*What needs to be done:* Apart from the pictures, write out the records that follow exactly.

Records for the task section start

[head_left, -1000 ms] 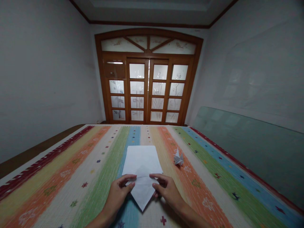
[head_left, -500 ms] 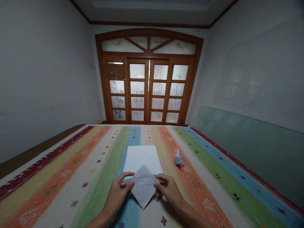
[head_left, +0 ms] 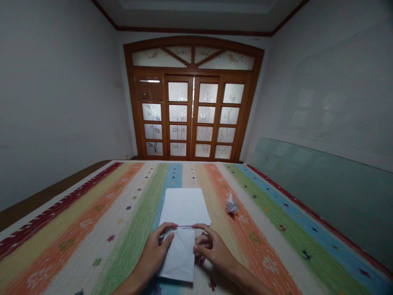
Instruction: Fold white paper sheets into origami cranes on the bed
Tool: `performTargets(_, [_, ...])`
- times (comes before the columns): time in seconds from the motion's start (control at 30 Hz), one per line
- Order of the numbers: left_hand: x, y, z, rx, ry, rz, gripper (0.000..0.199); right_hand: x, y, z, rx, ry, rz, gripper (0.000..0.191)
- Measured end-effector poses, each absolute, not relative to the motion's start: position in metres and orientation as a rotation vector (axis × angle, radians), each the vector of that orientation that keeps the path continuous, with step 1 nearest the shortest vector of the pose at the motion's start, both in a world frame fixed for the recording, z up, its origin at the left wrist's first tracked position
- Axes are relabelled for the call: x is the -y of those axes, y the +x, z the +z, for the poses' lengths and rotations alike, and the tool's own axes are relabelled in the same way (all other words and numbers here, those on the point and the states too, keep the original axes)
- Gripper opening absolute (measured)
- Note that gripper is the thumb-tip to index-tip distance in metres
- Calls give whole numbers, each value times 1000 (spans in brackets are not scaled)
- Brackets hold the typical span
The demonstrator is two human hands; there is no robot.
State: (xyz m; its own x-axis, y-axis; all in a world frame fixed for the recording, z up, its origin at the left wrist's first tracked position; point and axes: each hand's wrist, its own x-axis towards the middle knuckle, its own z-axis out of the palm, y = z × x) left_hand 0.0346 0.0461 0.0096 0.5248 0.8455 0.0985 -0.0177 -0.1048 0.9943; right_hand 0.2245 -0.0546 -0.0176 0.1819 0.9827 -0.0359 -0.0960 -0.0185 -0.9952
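A folded white paper (head_left: pixel 180 256) is held between my two hands near the front of the table, its creased face toward me and its lower edge raised a little off the cloth. My left hand (head_left: pixel 157 248) grips its left side, thumb on the face and index finger at the top edge. On the right side, my right hand (head_left: pixel 213 248) pinches the paper with index finger at the top edge and thumb at the side. Just beyond lies a stack of white sheets (head_left: pixel 184 205). A small folded paper figure (head_left: pixel 231 205) stands to the right of the stack.
A striped, multicoloured cloth (head_left: pixel 123 229) covers the table. Along the right side stands a pale green panel (head_left: pixel 319 184). Wooden doors with glass panes (head_left: pixel 193 114) are at the far end, between grey walls.
The paper between my hands has turned from a diamond to an upright rectangle shape, and now hangs lower. Both hands have shifted their fingers to its top edge.
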Motion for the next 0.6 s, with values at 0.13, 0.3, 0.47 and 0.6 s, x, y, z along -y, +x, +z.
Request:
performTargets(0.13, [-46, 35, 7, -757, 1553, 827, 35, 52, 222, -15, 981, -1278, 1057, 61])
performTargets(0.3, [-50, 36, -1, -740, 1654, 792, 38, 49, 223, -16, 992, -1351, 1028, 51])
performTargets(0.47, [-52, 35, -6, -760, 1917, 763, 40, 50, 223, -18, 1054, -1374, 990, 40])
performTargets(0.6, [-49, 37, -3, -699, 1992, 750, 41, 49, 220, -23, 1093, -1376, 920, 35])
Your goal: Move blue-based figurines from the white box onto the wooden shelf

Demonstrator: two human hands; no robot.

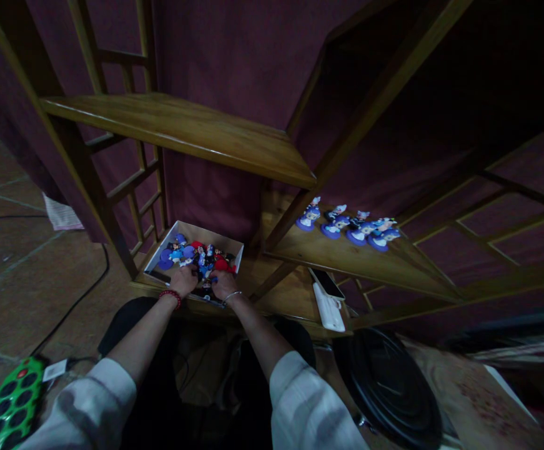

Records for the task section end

*Solution to this task:*
[head_left, -1000 ms] 
[head_left, -500 ms] 
[head_left, +0 ms] 
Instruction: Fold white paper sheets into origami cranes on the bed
Tool: `performTargets(_, [_, ...])`
- times (comes before the columns): time in seconds from the motion's start (control at 30 Hz), one per line
- Order of the numbers: left_hand: x, y, z, rx, ry, rz, gripper (0.000..0.199); right_hand: x, y, z, rx, ry, rz, gripper (0.000..0.191)
- Measured end-effector poses, each absolute, not relative to the motion's start: position in metres and orientation as a rotation vector (axis × angle, radians), each the vector of that orientation that keeps the path continuous, with step 1 nearest the shortest vector of the pose at the motion's start, both in a world frame fixed for the recording, z up, its origin at the left wrist's first tracked position
- Axes are relabelled for the call: x is the -y of those axes, y the +x, z the +z, for the poses' lengths and rotations alike, and the tool's own axes are relabelled in the same way (all other words and numbers here, those on the point and the states too, keep the original axes)
- Gripper opening absolute (measured)
- Note that gripper is the thumb-tip to index-tip distance in metres
- Calls give whole numbers, each value times 1000 (spans in brackets are not scaled)
- Brackets hold the typical span
The demonstrator is two human hands; there is no robot.
State: (xyz m; its own x-axis, y-axis; all in a world frame fixed for the recording, z up, its origin at the left wrist's first tracked position; point and axes: each hand's wrist, its own x-axis towards the middle knuckle, its own z-axis out of the palm, y = z × x) left_hand 0.0346 0.0461 0.0096 0.5248 0.8455 0.0985 -0.0177 -0.1048 0.9943; right_hand 0.2245 -0.0546 -0.0176 0.1819 0.9827 -0.0359 -0.0960 -0.0185 -0.9952
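A folded white paper (head_left: pixel 180 256) is held between my two hands near the front of the table, its creased face toward me and its lower edge raised a little off the cloth. My left hand (head_left: pixel 157 248) grips its left side, thumb on the face and index finger at the top edge. On the right side, my right hand (head_left: pixel 213 248) pinches the paper with index finger at the top edge and thumb at the side. Just beyond lies a stack of white sheets (head_left: pixel 184 205). A small folded paper figure (head_left: pixel 231 205) stands to the right of the stack.
A striped, multicoloured cloth (head_left: pixel 123 229) covers the table. Along the right side stands a pale green panel (head_left: pixel 319 184). Wooden doors with glass panes (head_left: pixel 193 114) are at the far end, between grey walls.
The paper between my hands has turned from a diamond to an upright rectangle shape, and now hangs lower. Both hands have shifted their fingers to its top edge.
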Motion for the next 0.6 s, with values at 0.13, 0.3, 0.47 and 0.6 s, x, y, z along -y, +x, +z.
Request:
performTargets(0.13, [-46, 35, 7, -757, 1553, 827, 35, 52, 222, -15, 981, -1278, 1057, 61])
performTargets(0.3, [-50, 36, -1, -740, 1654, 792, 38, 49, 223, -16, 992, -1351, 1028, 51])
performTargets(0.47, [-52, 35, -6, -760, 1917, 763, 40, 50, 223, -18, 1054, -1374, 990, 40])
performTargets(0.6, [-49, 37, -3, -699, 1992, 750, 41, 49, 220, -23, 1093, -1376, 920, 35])
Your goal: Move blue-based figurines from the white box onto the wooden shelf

Demonstrator: two human hands; no robot.

With this, the exercise is finished.